Karl Müllenhoff – unter Volkskundlern einst so berühmt, daß man anerkennend nur „der Müllenhoff“ schrieb – hat mündlich überlieferte und in teils sehr entlegenen Werken schriftlich niedergelegte Sagen und Märchen des norddeutschen Sprachraumes akribisch dokumentiert. Von den altnordischen Sagas bis zur damaligen Gegenwart hat er alle verfügbaren Quellen genutzt. Oft steht unter einer knapp wiedergegebenen Regionalsage oder Anekdote wie Die Heringe auf Helgoland oder Der Itzehoer Briefträger, wer ihm berichtet habe, z.B. „durch Herrn Hansen auf Sylt“ oder „durch Herrn Pastor Stark in Jordkirch bei Apenrade“.

Das oben aufgezählte „Allerürken“ spricht sich mit langem Ü aus. So ahnt der südlicher Beheimatete vielleicht schon, daß es sich um eine „Alraune“ handelt, jene durch die Harry-Potter-Jugendromane berühmt gewordene Wurzelknollenfigur, die Zauberkräfte haben soll. Die Wortherkunft der mit dem „Allerürken“ sachverwandten, in Ludwig Bechsteins Märchensammlung überlieferten „Mönöloke“ ist mir indes sprachlich nicht erschließbar: „Es ist aber die Mönöloke gewesen eine Teufelspoppe, so ohn allen Zweifel die Besitzer in des Teufels Namen verfertiget“. Daß der Berichterstatter, ein Hieronymus Saucke, in seiner Hardeshornischen Chronik die ominöse Mönöloke eine „Poppe“ nennt, ist Niederdeutsch: Theodor Storms Novelle Pole Poppenspäler hat als Hauptfigur einen Puppenspieler namens Paule, im Niederländischen heißt eine Puppe ebenfalls poppe.

Unter der Erde, meist in alten Grabhügeln oder unter Ruinen, wohnten kleine Leute.

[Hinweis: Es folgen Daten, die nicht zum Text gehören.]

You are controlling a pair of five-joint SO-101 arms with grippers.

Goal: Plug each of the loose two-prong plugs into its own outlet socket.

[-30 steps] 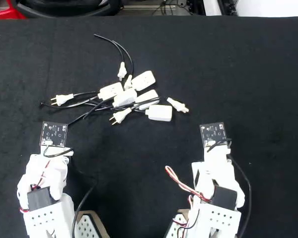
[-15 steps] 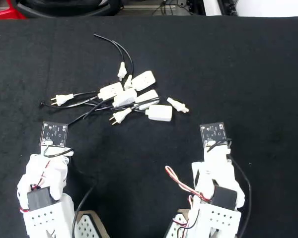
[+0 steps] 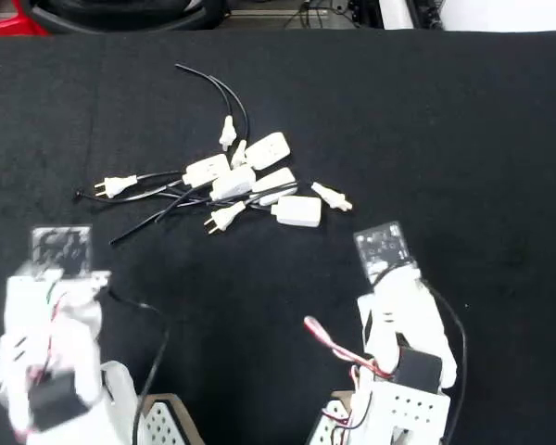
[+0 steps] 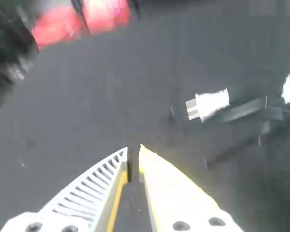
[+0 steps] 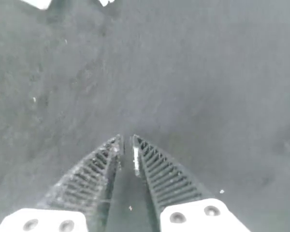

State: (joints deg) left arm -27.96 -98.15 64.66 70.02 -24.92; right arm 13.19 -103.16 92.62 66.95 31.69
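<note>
From above, the plugs (image 3: 224, 220) and sockets (image 3: 296, 211) lay bunched mid-counter (image 3: 463, 139), well ahead of my left arm (image 3: 46, 324) and right arm (image 3: 400, 320). With their cords (image 3: 153, 218) crossing, I judged that tugging one plug could drag its neighbours along. In the left wrist view, the left claw (image 4: 133, 151) was pinched almost closed and empty, with one plug (image 4: 208, 104) lying off ahead. Going in that narrow, I would probably shove the plug rather than straddle it. In the right wrist view, the right claw (image 5: 126, 141) was equally narrow and empty above the dark counter. Reaching into the bunch, it risked snagging a cord or knocking a socket askew.
</note>
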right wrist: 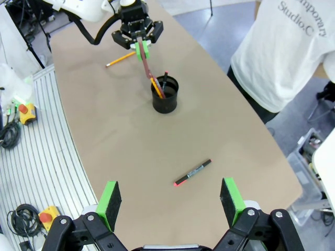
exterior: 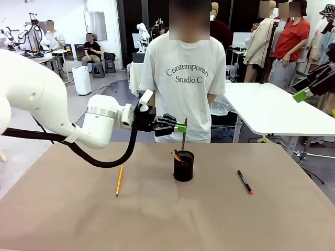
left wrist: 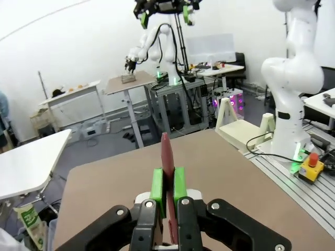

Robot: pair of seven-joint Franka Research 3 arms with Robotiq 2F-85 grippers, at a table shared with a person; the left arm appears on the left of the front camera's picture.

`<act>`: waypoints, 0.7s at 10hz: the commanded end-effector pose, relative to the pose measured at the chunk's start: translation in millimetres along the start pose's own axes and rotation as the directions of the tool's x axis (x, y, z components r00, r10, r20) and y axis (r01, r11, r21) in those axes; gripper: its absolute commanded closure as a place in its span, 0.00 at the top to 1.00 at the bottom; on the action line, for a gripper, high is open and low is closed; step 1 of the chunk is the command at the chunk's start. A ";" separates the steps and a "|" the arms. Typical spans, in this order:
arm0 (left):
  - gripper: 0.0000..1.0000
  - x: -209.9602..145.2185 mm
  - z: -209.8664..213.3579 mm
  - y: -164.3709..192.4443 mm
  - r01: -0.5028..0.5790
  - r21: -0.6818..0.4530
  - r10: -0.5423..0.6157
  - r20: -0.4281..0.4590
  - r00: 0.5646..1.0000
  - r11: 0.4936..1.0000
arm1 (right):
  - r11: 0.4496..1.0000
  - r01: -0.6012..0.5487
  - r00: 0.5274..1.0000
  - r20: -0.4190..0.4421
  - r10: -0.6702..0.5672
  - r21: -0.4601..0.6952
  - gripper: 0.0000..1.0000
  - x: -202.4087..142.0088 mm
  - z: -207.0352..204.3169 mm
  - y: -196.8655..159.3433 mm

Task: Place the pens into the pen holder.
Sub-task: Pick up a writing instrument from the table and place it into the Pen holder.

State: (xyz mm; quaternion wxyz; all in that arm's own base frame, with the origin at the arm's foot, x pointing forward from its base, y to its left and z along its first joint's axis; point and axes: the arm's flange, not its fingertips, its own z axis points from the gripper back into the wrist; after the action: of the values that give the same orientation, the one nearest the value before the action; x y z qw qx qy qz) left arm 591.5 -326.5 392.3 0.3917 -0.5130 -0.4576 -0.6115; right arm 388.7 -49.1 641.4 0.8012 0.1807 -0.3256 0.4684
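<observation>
The reddish pencil (exterior: 184, 137) slants into the holder (exterior: 183, 170); yellow pencil (exterior: 119, 180) and marker (exterior: 244, 181) lie either side.

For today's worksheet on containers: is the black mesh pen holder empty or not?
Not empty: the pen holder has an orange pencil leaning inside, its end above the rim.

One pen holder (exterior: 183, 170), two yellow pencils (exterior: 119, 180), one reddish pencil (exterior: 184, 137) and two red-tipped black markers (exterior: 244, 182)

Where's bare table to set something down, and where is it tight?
Bare: the near strip of the table, and between pen holder and black marker. Tight: over the holder, where the left gripper holds the reddish pencil.
</observation>
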 end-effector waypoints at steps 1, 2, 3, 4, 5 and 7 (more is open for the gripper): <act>0.00 3.9 5.7 -2.2 -0.013 0.014 0.013 -0.012 1.000 1.000 | 1.000 -0.007 1.000 0.017 0.007 0.002 1.00 1.8 1.4 0.4; 0.00 3.9 5.7 -2.2 -0.013 0.014 0.013 -0.012 1.000 1.000 | 1.000 -0.007 1.000 0.017 0.007 0.002 1.00 1.8 1.4 0.4; 0.00 3.9 5.7 -2.2 -0.013 0.014 0.013 -0.012 1.000 1.000 | 1.000 -0.007 1.000 0.017 0.007 0.002 1.00 1.8 1.4 0.4; 0.00 3.9 5.7 -2.2 -0.013 0.014 0.013 -0.012 1.000 1.000 | 1.000 -0.007 1.000 0.017 0.007 0.002 1.00 1.8 1.4 0.4; 0.00 -1.8 1.7 2.0 -0.004 0.008 0.004 -0.004 1.000 1.000 | 1.000 -0.007 1.000 0.017 0.007 0.002 1.00 1.8 1.4 0.4; 0.00 -14.4 -2.9 11.6 -0.011 0.029 0.012 -0.031 0.999 1.000 | 1.000 -0.007 1.000 0.017 0.007 0.002 1.00 1.8 1.4 0.4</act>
State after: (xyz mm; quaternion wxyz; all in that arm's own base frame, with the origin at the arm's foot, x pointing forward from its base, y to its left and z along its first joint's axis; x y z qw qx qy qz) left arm 596.4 -328.5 381.5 0.4056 -0.5056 -0.4558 -0.6100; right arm 388.7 -49.1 641.4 0.8012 0.1807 -0.3256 0.4684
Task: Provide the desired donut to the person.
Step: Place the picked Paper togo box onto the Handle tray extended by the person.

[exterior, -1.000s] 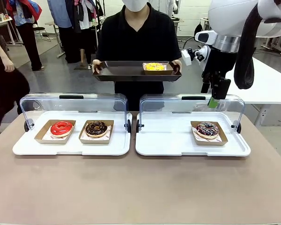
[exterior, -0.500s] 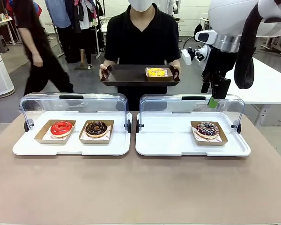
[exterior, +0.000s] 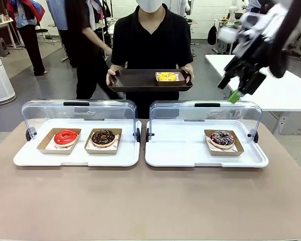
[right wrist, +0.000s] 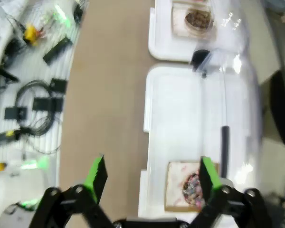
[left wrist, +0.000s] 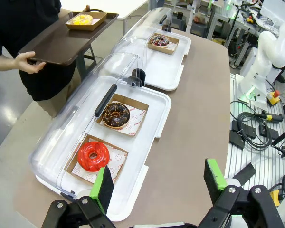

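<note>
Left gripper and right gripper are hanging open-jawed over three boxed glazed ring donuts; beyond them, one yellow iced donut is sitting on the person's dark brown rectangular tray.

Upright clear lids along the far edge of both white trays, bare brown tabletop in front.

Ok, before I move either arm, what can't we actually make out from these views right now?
- Right wrist view: the whole picture is blurred; the sprinkled donut is partly behind a finger of the right gripper.
- Left wrist view: the red donut's box has its near corner behind the left gripper's pad; the person is cut off by the top edge.
- Front view: the yellow donut on the tray is too small for detail.
</note>
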Controlling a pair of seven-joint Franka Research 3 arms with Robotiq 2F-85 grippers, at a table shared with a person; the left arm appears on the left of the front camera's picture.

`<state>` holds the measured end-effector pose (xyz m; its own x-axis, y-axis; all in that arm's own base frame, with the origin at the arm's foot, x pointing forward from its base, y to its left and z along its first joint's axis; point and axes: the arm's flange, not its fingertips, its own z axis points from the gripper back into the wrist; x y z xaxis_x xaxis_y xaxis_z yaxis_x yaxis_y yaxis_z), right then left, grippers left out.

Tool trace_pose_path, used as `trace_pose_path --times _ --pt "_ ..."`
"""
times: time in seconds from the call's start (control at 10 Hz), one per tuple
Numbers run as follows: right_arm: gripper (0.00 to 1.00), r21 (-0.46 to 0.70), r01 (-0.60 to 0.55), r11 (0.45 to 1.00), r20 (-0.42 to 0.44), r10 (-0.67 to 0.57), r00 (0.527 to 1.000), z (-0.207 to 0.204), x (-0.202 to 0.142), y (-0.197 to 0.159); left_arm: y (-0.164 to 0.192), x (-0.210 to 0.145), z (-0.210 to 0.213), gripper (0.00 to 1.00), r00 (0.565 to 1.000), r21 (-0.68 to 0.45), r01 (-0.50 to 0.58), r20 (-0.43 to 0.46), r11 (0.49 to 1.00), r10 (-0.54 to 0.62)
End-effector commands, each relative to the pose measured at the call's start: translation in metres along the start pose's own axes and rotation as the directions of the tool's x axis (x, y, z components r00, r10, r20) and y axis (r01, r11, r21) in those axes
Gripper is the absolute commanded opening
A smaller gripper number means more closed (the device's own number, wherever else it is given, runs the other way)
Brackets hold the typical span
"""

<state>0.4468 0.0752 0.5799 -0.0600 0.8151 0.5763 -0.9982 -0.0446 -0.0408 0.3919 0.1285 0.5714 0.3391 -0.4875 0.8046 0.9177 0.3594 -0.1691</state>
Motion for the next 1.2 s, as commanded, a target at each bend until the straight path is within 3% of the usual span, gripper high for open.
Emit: trace_pose_path --times 0.0,0.1,0.3,0.5,0.7,1.1 --pt "1.0 0.007 0.012 1.0 0.221 -0.013 0.975 0.022 -0.045 0.021 -0.001 0.0 0.001 1.0 1.0 -0.003 0.004 0.007 1.0 -0.004" --pt "1.0 -0.059 0.035 0.998 0.294 -0.016 0.956 0.037 -0.071 0.03 -0.001 0.0 0.001 1.0 1.0 -0.003 0.004 0.007 1.0 -0.004" --pt "1.0 -0.131 0.131 0.983 0.333 -0.081 0.94 0.053 -0.129 0.044 -0.001 0.0 0.001 1.0 1.0 -0.003 0.004 0.007 1.0 -0.004" --pt "1.0 -0.13 0.187 0.974 0.415 -0.118 0.902 0.058 -0.191 0.056 -0.001 0.0 0.001 1.0 1.0 -0.003 0.004 0.007 1.0 -0.004" --pt "1.0 -0.155 0.209 0.965 0.481 -0.111 0.869 0.065 -0.23 0.061 -0.001 0.0 0.001 1.0 1.0 -0.003 0.004 0.007 1.0 -0.004" --pt "1.0 -0.157 0.219 0.963 0.519 -0.109 0.848 0.069 -0.241 0.066 -0.001 0.0 0.001 1.0 1.0 -0.003 0.004 0.007 1.0 -0.004"
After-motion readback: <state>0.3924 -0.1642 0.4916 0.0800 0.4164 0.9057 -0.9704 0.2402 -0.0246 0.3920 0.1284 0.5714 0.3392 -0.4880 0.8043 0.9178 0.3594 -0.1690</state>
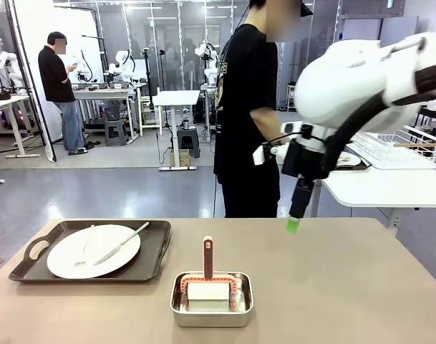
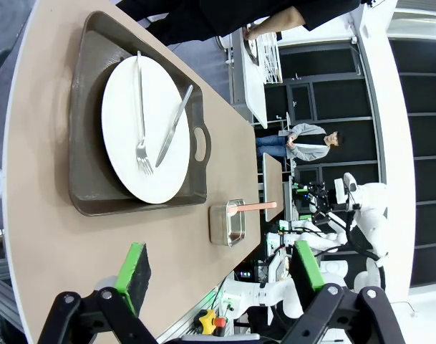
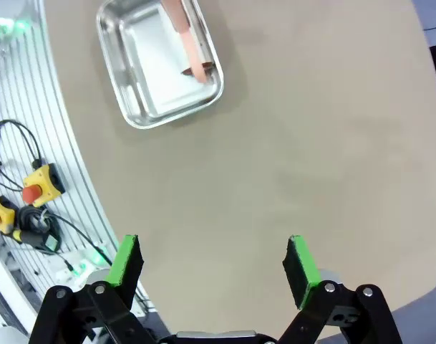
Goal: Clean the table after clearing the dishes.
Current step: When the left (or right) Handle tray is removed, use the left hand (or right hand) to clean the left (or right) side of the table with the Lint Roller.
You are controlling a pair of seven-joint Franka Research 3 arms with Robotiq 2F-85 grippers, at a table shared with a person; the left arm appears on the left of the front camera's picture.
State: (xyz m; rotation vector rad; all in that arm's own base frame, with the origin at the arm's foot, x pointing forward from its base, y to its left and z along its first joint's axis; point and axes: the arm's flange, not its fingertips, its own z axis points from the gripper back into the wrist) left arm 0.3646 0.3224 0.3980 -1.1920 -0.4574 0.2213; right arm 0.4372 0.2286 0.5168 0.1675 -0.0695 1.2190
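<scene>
Your left gripper (image 2: 221, 269) and right gripper (image 3: 212, 265): fingers spread wide, empty. Round white plate (image 2: 117, 129) lies on dark brown rectangular tray (image 2: 85, 165), on tan matte tabletop (image 3: 311, 143).

**A bright workroom with a grey floor**

Beyond the right tool (image 1: 294, 225), a smooth grey floor (image 1: 96, 193) runs back to glass partitions (image 1: 167, 29) in dark frames. Just to the tool's right stands a white side table (image 1: 389, 190) bearing a white wire rack (image 1: 393, 149). Well to the tool's left and farther back is a small white table (image 1: 176, 98) with a dark stool (image 1: 188, 140) beside it. Farther left again are a long bench (image 1: 103, 93), a second stool (image 1: 116, 132) and a tall white screen (image 1: 31, 43). The light is even and bright.
</scene>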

In Holstein hat man diese „Unnerske“, auf Sylt „Önnerske“ genannt, in meiner unmittelbaren Heimat „Unterersche“, die Unterirdischen. Sie sind den heutigen Lesern nur aus weit nördlicheren Gefilden bekannt. In Astrid Lindgrens Ronja Räubertochter gibt es die lustigen „Rumpelwichte“, in ihrem traurigen Märchen Die Schafe auf Kapela wird ein Mädchen von einer Unterirdischen geholt. In einer nordschleswigschen Sage tut sich auf ein verballhorntes Bibelzitat hin die Unterwelt auf:

„In Husby da liggt een lütte Barg upn Felde; da wahnen de Ünnerschen. Enmal da weer da en Deern bi den Barg, de kunn dat Stichwoord; da hör se de Ünnerschen botern (buttern, d.h. Butter schlagen). (…) Da sä se: ‚Epraim tu dich auf!‘ Da klaff de Barg ut enanner un se künn da herin sehn, wo de Ünnersche da stünn un boter.“

Etliche der Müllenhoffschen Sammelstücke künden davon, daß arme Sünder sich dem Teufel und seinem vielgestaltigen heidnischen Gefolge verschrieben hätten oder aber das Figurenpersonal des heidnischen Aberglaubens durch christliche Riten wie Kreuzzeichen, Kirchturmuhr, Stoßgebete oder den richtigen Namen habe gebannt werden können – das „Rumpelstilzchen“ ist bekannt, dem gleichen Namensbann unterstanden im hohen Norden seine skurrilen Vettern „Knirrficker“, „Terpentiren“ und „Ecke Neckepenn“. Letzterer Gesell ist mir noch namentlich bekannt aus dem Plattdeutschwettbewerb.